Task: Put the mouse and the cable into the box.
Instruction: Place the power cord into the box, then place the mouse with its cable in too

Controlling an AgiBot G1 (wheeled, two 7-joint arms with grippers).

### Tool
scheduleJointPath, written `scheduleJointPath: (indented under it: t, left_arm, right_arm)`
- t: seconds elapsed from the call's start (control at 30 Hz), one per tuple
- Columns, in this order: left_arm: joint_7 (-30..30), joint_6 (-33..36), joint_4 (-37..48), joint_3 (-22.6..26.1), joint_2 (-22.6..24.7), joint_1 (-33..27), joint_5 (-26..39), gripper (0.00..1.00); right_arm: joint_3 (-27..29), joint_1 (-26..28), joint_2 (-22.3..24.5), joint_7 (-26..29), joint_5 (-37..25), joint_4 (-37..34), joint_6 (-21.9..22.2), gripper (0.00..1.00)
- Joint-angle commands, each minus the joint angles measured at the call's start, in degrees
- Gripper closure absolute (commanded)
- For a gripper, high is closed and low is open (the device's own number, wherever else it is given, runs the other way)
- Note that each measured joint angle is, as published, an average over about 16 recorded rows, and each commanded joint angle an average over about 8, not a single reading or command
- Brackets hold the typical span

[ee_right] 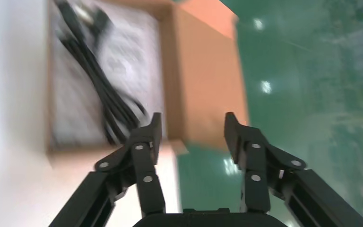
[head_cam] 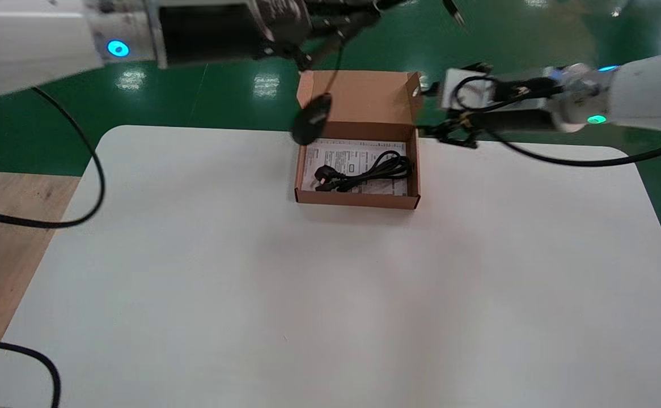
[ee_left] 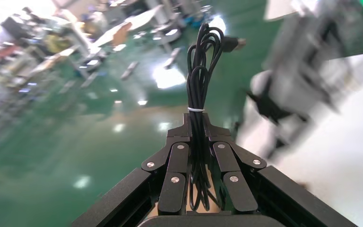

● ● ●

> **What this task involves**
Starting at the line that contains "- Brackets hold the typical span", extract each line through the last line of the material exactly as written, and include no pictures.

> **Solution to the problem**
- Brackets hold the typical span

[ee_right] 
[head_cam] 
[ee_left] 

The answer stands, and there is nothing more to add.